Amazing. Link to full story, below.

The bus down from Glasgow was a thing of legend. The city dissolved in a haze of orange lamps and the person beside you would toast the new life with a can of Carlsberg. It was a long night’s journey into day, and London’s King’s Cross, the place of arrival, was a different world then, with cobbled streets below and Victorian gasometers above, in the days before Eurostar and the revived St Pancras Hotel and the walkways and the Guardian. I remember a little cafe that was housed beneath the arches, a place with 1950s wallpaper, dirty windows and a matriarch in a plaid tabard who offered mugs of tea from a gushing samovar. “New, are you?” she asked. And over hard English rolls and bacon – I’d never known hard rolls before – she said the thing to do if you wanted to explore was to check your bag in at the cloakroom of the British Museum. I said that was nice of her and she gave me another tea and drew me a map of Bloomsbury.

A poet is a writer with a scrupulous spirit, that’s what books had taught me, so I came to London with a volume of Scottish verse and an essay I’d written about Wallace Stevens. In the museum I found a room filled with glass cabinets; they contained manuscript pages by well-known writers, and I couldn’t get over them, those wonderboxes, one of them showing Keats’s Lamia and another the inkings of Philip Larkin. I’ll only speak about dead poets here, and not because death becomes a poet, but because the greatness of newer poets is a magical course to me, and I won’t throw out the bairns with the memorial bathwater. I am in love with poetry and nothing is better than a fresh volume by a poet you admire. Ian Hamilton, that ace writer and recidivist encourager and denouncer of poets, could talk about Matthew Arnold as if the saint of high culture was about to walk through the doors of the Gay Hussar. He was present to him. And that is how I’ve always felt about Burns, or Yeats, or Tennyson, or Frank O’Hara. If great poetry helps you to live your life, then what is it exactly that a person can gain from the memorable speech of ghosts?
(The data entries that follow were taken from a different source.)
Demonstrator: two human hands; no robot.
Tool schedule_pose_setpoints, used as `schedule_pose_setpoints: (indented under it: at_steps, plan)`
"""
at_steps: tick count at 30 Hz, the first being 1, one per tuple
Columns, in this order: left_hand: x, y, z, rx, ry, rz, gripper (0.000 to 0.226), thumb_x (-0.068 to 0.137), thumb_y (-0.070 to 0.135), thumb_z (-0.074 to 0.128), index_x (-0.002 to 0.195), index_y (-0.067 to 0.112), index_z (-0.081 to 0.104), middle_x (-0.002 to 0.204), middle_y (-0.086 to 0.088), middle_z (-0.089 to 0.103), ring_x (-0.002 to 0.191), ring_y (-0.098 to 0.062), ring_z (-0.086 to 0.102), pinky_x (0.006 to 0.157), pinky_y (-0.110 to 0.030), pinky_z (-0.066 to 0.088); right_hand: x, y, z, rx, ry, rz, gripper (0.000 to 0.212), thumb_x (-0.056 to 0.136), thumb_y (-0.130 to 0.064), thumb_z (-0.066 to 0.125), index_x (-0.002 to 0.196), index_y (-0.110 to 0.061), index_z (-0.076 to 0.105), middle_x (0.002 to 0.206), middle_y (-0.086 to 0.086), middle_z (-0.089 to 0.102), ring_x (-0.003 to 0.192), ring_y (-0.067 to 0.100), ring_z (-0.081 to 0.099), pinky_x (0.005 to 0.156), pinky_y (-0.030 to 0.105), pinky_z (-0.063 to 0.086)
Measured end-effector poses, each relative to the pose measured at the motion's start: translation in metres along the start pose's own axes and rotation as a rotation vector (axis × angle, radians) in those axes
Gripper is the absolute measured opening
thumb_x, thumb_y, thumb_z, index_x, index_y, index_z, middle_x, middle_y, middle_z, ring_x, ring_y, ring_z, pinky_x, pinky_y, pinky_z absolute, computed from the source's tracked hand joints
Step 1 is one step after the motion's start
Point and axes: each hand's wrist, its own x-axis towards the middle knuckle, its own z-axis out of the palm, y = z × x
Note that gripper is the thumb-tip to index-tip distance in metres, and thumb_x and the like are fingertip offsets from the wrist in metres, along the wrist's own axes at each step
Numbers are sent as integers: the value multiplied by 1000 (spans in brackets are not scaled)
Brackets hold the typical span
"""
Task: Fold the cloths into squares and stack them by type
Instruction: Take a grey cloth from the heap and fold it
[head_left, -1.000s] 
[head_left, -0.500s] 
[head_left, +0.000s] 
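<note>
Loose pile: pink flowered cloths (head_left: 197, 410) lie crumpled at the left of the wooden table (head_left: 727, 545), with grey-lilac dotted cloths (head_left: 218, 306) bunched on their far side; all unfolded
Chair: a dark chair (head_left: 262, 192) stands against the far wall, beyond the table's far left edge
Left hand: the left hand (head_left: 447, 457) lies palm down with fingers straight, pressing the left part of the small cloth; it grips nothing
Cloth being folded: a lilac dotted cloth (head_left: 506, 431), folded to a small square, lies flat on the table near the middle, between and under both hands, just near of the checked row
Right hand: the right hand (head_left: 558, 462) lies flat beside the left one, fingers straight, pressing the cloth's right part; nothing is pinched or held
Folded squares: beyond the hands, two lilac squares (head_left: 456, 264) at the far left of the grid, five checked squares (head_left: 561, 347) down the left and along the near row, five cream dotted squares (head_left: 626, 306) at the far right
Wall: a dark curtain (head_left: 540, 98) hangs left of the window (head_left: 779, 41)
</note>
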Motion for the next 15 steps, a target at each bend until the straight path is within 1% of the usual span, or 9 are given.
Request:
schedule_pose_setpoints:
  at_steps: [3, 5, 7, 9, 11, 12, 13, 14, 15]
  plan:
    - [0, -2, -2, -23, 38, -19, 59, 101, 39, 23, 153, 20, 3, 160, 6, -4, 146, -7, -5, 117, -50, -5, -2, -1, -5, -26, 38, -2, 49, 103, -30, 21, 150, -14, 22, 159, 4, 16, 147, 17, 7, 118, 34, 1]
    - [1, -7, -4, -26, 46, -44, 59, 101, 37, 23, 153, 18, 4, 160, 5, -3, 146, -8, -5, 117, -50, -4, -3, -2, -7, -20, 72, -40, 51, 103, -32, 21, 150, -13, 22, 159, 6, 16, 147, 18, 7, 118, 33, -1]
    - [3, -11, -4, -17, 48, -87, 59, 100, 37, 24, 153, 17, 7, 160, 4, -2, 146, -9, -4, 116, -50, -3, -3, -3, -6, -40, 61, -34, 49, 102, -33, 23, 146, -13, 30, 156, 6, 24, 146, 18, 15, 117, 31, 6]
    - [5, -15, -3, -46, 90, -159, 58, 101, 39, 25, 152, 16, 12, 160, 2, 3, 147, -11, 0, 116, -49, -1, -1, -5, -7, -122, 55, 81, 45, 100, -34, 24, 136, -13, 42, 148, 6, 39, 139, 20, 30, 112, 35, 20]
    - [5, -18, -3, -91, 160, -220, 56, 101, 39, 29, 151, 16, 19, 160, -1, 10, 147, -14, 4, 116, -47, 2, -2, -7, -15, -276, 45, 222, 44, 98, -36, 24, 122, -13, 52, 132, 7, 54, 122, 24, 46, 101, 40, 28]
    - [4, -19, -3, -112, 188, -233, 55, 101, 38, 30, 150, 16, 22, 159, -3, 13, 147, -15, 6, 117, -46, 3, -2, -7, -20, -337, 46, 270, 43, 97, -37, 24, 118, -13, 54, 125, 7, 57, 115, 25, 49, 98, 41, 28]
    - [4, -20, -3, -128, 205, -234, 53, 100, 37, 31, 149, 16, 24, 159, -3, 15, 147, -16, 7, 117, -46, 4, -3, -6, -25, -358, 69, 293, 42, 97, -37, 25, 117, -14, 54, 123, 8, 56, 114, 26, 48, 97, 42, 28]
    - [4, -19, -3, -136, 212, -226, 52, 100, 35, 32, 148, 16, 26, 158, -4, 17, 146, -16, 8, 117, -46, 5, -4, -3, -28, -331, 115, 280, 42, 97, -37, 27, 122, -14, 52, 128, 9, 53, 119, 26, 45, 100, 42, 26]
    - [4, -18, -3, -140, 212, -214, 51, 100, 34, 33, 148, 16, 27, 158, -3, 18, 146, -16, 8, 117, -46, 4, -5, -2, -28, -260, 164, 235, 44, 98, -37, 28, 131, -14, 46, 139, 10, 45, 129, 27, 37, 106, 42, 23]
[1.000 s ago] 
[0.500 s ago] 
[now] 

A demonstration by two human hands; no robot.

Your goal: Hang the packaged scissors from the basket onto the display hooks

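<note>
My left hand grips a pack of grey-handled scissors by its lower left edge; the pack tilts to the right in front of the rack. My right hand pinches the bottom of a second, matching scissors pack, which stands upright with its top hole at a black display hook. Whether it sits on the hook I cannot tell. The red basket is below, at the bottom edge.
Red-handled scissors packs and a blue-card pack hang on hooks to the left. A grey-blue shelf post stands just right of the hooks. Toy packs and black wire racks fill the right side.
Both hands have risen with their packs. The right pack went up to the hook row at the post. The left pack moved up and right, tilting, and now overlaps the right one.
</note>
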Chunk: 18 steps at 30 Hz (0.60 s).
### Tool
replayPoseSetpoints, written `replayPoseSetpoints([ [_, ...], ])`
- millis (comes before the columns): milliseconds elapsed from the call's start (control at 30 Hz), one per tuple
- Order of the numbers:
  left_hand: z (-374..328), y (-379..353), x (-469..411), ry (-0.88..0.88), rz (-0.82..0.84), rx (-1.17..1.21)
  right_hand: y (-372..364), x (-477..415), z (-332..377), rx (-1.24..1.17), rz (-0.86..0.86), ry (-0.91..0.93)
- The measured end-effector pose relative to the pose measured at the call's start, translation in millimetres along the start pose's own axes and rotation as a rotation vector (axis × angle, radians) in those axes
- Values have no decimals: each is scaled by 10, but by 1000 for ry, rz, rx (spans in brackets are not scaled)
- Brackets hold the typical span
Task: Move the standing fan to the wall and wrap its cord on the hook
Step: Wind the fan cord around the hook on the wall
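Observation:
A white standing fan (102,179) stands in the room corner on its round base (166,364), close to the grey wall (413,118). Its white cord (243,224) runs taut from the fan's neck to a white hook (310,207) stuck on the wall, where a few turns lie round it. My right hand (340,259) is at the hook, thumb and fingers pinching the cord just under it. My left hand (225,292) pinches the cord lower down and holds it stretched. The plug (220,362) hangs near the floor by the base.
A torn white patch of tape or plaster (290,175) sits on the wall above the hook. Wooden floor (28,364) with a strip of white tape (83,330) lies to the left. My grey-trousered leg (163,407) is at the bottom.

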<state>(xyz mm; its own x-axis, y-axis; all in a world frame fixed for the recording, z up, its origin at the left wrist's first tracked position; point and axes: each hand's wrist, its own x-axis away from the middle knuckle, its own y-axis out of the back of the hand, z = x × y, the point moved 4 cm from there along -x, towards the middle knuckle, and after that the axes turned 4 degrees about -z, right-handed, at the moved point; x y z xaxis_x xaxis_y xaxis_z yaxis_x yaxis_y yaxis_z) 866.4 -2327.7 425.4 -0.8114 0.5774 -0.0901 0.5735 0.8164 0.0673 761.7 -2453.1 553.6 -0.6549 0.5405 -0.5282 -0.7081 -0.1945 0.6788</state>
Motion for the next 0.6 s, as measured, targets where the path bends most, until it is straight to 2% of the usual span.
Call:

I remember my first acquaintance with poetry better than I remember my first roll in the hay. (Only one of them used the rhythm method, but we won’t go into that.) It was Robert Louis Stevenson’s A Child’s Garden of Verses, given to me by a woman in our street when she saw that I cried too much after falling off a swing. She said I was “sensitive”, which was code, round our way, for being the ringleader of the Stonewall riots. Never mind, I thought, it’s worth the stick, because this woman is going to give me free books. And those poems were curious music, as Stevenson would say himself, verses about having a shadow, having adventures, escaping to the stars and making journeys to the Land of Nod.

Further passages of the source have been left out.